| What is needed |
Excluding all pictures, please output the listing exactly.

| Supplied material |
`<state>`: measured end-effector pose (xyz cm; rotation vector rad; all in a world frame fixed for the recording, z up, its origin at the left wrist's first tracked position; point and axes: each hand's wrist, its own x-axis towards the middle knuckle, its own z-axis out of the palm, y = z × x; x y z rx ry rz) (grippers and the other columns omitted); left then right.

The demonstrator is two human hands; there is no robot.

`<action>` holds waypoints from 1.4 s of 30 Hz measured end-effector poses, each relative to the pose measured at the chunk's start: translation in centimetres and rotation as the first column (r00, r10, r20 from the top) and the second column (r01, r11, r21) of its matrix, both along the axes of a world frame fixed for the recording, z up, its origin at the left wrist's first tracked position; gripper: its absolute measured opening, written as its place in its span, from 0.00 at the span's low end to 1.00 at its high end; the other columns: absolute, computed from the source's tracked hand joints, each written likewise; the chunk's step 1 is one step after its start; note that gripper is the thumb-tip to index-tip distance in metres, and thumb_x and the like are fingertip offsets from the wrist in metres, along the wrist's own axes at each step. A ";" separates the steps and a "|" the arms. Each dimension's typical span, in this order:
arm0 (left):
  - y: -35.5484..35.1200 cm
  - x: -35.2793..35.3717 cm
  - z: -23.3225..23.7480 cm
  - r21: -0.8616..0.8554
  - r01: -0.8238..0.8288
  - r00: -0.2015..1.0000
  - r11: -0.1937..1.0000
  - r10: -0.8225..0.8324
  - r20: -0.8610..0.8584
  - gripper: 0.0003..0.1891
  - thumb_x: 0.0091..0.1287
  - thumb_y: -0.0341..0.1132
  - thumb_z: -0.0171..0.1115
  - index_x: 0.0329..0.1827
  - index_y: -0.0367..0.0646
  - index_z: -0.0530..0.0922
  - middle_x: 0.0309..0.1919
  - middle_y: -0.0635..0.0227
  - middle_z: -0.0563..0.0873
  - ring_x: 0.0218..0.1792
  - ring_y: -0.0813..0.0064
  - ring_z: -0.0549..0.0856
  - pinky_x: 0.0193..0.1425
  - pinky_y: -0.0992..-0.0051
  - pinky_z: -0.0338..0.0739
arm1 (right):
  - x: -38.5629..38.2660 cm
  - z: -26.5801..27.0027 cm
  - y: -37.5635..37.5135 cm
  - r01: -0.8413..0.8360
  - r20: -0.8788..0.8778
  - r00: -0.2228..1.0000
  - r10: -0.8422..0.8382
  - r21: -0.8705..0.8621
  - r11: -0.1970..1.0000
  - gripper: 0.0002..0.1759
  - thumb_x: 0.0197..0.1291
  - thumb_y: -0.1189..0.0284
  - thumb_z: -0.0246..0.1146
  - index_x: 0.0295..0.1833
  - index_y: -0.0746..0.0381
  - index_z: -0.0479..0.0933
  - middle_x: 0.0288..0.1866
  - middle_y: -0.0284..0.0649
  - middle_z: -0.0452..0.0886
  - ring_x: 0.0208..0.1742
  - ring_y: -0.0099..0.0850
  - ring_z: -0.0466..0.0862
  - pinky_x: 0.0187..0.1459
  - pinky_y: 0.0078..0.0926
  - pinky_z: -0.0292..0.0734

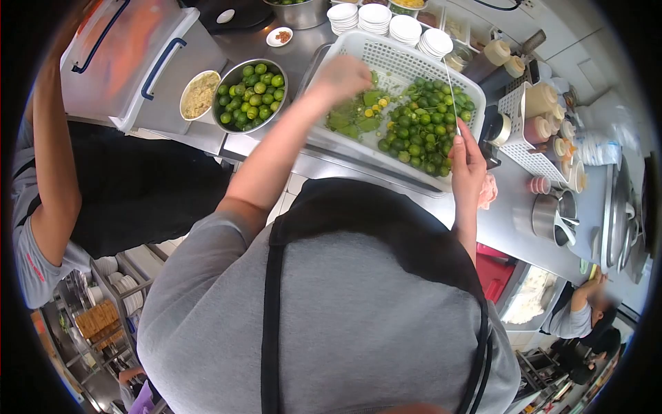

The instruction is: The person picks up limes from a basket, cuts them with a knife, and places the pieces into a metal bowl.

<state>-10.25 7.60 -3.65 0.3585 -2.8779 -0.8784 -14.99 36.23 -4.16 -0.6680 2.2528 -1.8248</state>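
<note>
Green limes (427, 127) fill the right part of a white perforated basket (386, 50). Leaves (355, 117) and a few yellow pieces (376, 109) lie in its left part. Blurred by motion, my left hand (343, 77) is over the basket's left side; whether it holds anything is hidden. At the basket's right edge, my right hand (467, 160) grips a knife (452, 93) by its handle, with the thin blade pointing up and away. A steel bowl of limes (249, 96) stands left of the basket.
A bowl of pale food (200, 95) and a plastic box (117, 62) stand left. White bowls (372, 19) are stacked behind the basket. At right are a bottle rack (517, 131) and steel pots (548, 214). A co-worker's arm (52, 159) is at far left; another person (586, 310) is lower right.
</note>
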 end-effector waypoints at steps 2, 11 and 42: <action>3.5 -4.2 -4.3 -0.107 0.027 0.981 0.994 -0.006 0.194 0.10 0.49 0.34 0.67 0.34 0.41 0.84 0.31 0.59 0.85 0.35 0.63 0.84 0.43 0.68 0.76 | 0.2 0.0 0.1 -0.005 -0.013 1.000 0.005 -0.004 1.000 0.19 0.66 0.67 0.54 0.62 0.57 0.71 0.23 0.24 0.67 0.23 0.12 0.62 0.24 0.09 0.56; 4.3 -8.1 -7.4 0.176 0.129 0.953 0.976 -0.171 0.252 0.16 0.52 0.38 0.70 0.40 0.38 0.82 0.33 0.54 0.85 0.38 0.66 0.84 0.45 0.69 0.78 | 0.7 -0.5 0.7 0.015 0.023 1.000 -0.014 -0.020 1.000 0.18 0.65 0.69 0.55 0.60 0.59 0.73 0.25 0.26 0.70 0.25 0.14 0.65 0.26 0.11 0.60; 7.7 1.0 2.5 0.934 0.242 0.925 0.262 0.229 -0.304 0.11 0.59 0.27 0.64 0.43 0.34 0.76 0.37 0.62 0.83 0.39 0.74 0.83 0.47 0.74 0.79 | 1.9 1.2 -2.7 -0.056 -0.169 0.984 0.058 0.017 0.998 0.16 0.63 0.72 0.56 0.56 0.63 0.74 0.50 0.46 0.80 0.50 0.32 0.81 0.51 0.24 0.72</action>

| Answer to this exercise |
`<state>`: measured end-effector pose (xyz cm; rotation vector rad; all in a world frame fixed for the recording, z up, its origin at the left wrist's first tracked position; point and axes: each hand's wrist, its own x-axis towards the middle knuckle, its own z-axis out of the palm, y = z × x; x y z rx ry rz) (grippers and the other columns omitted); left then right.

The demonstrator is two human hands; there is no robot.

`<action>` holds waypoints from 1.4 s of 30 Hz measured end-effector poses, each relative to the pose measured at the chunk's start: translation in centimetres and rotation as the first column (r00, r10, r20 from the top) and the second column (r01, r11, r21) of its matrix, both along the axes of a world frame fixed for the recording, z up, its origin at the left wrist's first tracked position; gripper: its absolute measured opening, written as its place in its span, from 0.00 at the span's low end to 1.00 at its high end; the other columns: absolute, computed from the source's tracked hand joints, each written likewise; the chunk's step 1 is one step after its start; note that gripper is the thumb-tip to index-tip distance in metres, and thumb_x and the like are fingertip offsets from the wrist in metres, along the wrist's own axes at each step. A ";" separates the steps and a "|" the arms. Each dimension's typical span, in this order:
arm0 (left):
  - y: -35.5484..35.1200 cm
  - x: -35.2793..35.3717 cm
  - z: -23.3225..23.7480 cm
  - r21: -0.8616..0.8554
  - r01: -0.8238..0.8288
  - r00: -0.2015..1.0000
  - r11: -0.1937..1.0000
  - r10: -0.8225..0.8324
  - r20: -0.8610..0.8584
  - gripper: 0.0003..0.1891
  - thumb_x: 0.0091..0.1287
  - thumb_y: -0.0341..0.1132
  - thumb_z: -0.0171..0.1115
  - index_x: 0.0329..0.1827
  - index_y: -0.0367..0.0646
  - index_z: -0.0530..0.0922
  - middle_x: 0.0309..0.1919
  - middle_y: -0.0635..0.0227
  - middle_z: -0.0563..0.0873
  - ring_x: 0.0218..0.1792
  - ring_y: -0.0813..0.0064
  - ring_z: -0.0549..0.0856
  - pinky_x: 0.0193..0.1425
  - pinky_y: -0.0992..-0.0051
  - pinky_z: -0.0338..0.0739
arm1 (right):
  - x: -38.5629..38.2660 cm
  - z: -26.5801..27.0027 cm
  - y: -37.5635..37.5135 cm
  - r01: -0.8413..0.8360
  - r20: -0.8788..0.8778
  - r00: -0.2228..1.0000
  - r10: -0.8422..0.8382
  - r21: -0.8705..0.8621
  - r11: -0.1970..1.0000
  - gripper: 0.0002..0.1759
  - thumb_x: 0.0197..0.1291
  - thumb_y: -0.1189..0.0284
  - thumb_z: -0.0246..0.1146
  - index_x: 0.0295..0.1833
  - index_y: -0.0746..0.0381
  - index_z: -0.0479..0.0933
  - middle_x: 0.0288..0.1866
  - middle_y: -0.0284..0.0649
  - middle_z: -0.0452..0.0886
  - ring_x: 0.0208..0.1742
  - ring_y: -0.0099..0.0850
  - ring_z: -0.0466..0.0862
  - pinky_x: 0.0187..0.1459
  - pinky_y: 0.0078..0.0926
  - pinky_z: -0.0292..0.0734


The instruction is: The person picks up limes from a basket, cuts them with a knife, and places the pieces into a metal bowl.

<state>-10.25 7.60 -3.65 0.3585 -2.8779 -0.8784 -14.99 36.23 -4.16 -0.6680 2.2528 -1.8248</state>
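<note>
Green limes (427, 127) fill the right part of a white perforated basket (386, 50). Leaves (355, 117) and a few yellow pieces (376, 109) lie in its left part. Blurred by motion, my left hand (343, 77) is over the basket's left side; whether it holds anything is hidden. At the basket's right edge, my right hand (467, 160) grips a knife (452, 93) by its handle, with the thin blade pointing up and away. A steel bowl of limes (249, 96) stands left of the basket.
A bowl of pale food (200, 95) and a plastic box (117, 62) stand left. White bowls (372, 19) are stacked behind the basket. At right are a bottle rack (517, 131) and steel pots (548, 214). A co-worker's arm (52, 159) is at far left; another person (586, 310) is lower right.
</note>
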 end-effector waypoints at steps 2, 11 and 42: <action>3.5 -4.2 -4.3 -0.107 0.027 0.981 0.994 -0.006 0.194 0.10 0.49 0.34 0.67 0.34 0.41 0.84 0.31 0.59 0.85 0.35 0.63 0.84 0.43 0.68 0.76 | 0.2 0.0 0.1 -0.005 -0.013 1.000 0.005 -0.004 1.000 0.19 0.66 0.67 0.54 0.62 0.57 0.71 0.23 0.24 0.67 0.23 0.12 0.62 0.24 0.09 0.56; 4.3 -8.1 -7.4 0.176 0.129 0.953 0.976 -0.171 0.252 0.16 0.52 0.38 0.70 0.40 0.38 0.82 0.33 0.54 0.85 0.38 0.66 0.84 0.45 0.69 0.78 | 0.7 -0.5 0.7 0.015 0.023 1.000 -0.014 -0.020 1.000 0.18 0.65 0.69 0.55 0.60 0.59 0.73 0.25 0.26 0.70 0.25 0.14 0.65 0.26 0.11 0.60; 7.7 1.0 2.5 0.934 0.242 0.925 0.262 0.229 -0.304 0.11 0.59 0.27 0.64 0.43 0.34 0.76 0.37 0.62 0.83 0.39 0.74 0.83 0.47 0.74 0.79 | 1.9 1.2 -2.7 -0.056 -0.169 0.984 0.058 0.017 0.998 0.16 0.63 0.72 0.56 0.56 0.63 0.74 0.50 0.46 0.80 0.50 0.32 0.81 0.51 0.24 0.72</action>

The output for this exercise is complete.